Dans les situations où les rapports de force sont trop inégaux, le médiateur doit disposer de toute son autonomie pour construire les conditions d’un dialogue équilibré.
Dans les situations où les rapports de force sont trop inégaux, le médiateur doit disposer de toute son autonomie pour construire les conditions d’un dialogue équilibré. L’indépendance d’Appuii à Fresnes, sans contact préalable avec le bailleur et la mairie, a permis de nouer une relation de confiance avec les habitants sur le temps long. À Saint-Denis, en revanche, le fonds de contre-expertise venait de la mairie. Bien que ce financement municipal soit indirect, ce mandat n’a pas manqué de provoquer des tensions au sein du collectif d’habitants et de l’association. L’autonomie d’Appuii semblait, pour les uns et les autres, ne plus être garantie. Mais, après plusieurs discussions et dans la poursuite des engagements pris par l’association, l’accompagnement a pu reprendre sereinement.

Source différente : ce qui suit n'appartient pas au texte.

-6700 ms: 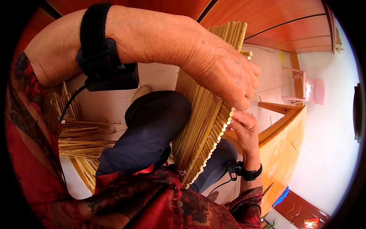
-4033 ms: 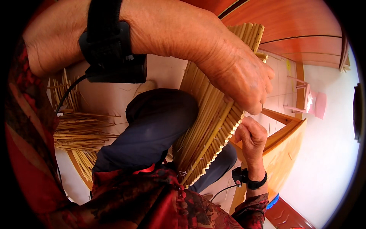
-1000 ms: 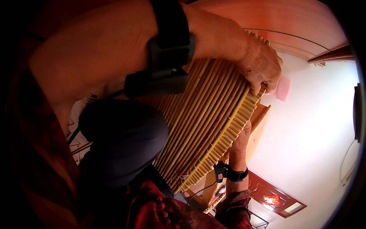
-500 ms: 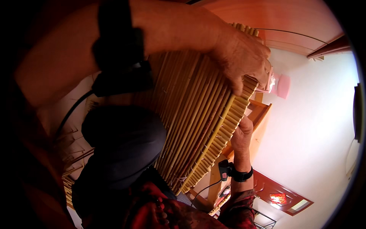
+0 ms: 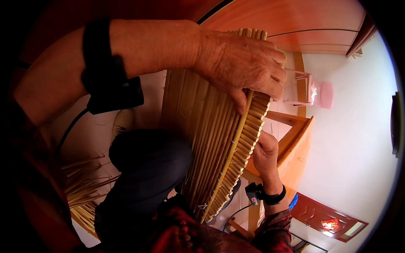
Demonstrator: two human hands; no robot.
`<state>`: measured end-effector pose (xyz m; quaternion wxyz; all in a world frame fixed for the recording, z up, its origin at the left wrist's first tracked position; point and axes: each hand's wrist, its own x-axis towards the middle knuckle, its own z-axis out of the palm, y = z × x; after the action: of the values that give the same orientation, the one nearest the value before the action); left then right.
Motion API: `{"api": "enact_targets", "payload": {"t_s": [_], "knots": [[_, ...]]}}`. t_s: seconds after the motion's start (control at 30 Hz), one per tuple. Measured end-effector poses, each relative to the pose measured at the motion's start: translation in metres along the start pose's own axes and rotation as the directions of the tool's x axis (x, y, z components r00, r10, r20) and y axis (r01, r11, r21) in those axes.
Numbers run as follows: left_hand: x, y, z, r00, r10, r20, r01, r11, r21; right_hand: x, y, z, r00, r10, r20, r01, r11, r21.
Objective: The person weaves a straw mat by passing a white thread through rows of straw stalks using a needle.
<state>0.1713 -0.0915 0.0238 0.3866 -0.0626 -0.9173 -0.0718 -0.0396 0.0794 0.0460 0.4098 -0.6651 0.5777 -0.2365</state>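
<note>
A stiff mat of yellow-brown reed stalks [image 5: 206, 126], bound side by side with thin pale thread, stands tilted in front of me. Short cut stalk ends [image 5: 246, 143] form a thick row along its right edge, beside one long yellow rod [image 5: 230, 158]. My left hand [image 5: 247, 63] is closed over the upper part of this edge, its thumb on the front face and its fingers bent round the stalk ends. Lower down, my right hand [image 5: 266, 155] is against the edge from behind. The mat hides most of its fingers. Both wrists wear black straps with small devices.
My dark-clad knee [image 5: 149, 156] is left of the mat. Loose stalks [image 5: 84, 185] lie on the floor at the lower left. A wooden table [image 5: 295, 156] stands just beyond my right hand, with a pink chair [image 5: 324, 95] farther off. A reddish wooden panel [image 5: 303, 25] is at the top.
My left hand and the mat's upper end have shifted left in view, while the background has shifted right. My left hand keeps its grip. My right hand sits slightly lower, still behind the edge.
</note>
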Motion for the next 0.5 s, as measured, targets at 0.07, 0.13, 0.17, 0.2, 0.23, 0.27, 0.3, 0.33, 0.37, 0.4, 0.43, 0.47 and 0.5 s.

Pour autant, Appuii considère le conflit fécond quand il permet de construire des espaces de délibération démocratique. Concilier des actions d’interpellation des maîtrises d’ouvrage (manifestation devant les locaux du bailleur à Fresnes) et l’organisation de réunions publiques conduit à des échanges plus sereins sur les projets urbains en partant des questionnements mêmes des personnes concernées. La gestion de l’animation par un tiers assure une distribution équitable des temps de parole, souvent monopolisée par les techniciens et les élus.
Défiance, autonomie, posture : la médiation territoriale dessine en creux les défis à relever pour renforcer le pouvoir d’agir des habitants face à des projets urbains, notamment dans les quartiers populaires. Elle permet de diminuer les inégalités sociales en outillant les habitants face à la technicité de certains projets. Assumé, le conflit devient un allié dans la construction d’un débat démocratique. Le contexte, dès lors, joue un rôle central dans la réussite ou l’échec de la démarche. Les intermédiaires se doivent de vérifier que les conditions d’autonomie et d’indépendance sont garanties tout au long du processus, au risque d’être instrumentalisés et de reproduire les rapports de pouvoir contre lesquels ils s’inscrivent, sans répondre aux enjeux du développement du pouvoir d’agir des habitants des quartiers populaires.
1 L’association Appuii intervient aux côtés des habitants touchés par des projets urbains sur lesquels ils n’ont pas été consultés. Constituée d’enseignants-chercheurs, de professionnels des métiers de la ville, d’étudiants, de militants associatifs et d’habitants de quartiers populaires, elle apporte un soutien technique et méthodologique indépendant, de la lecture d’un projet urbain à la réalisation d’un contre-projet, en passant par l’organisation de réunions publiques.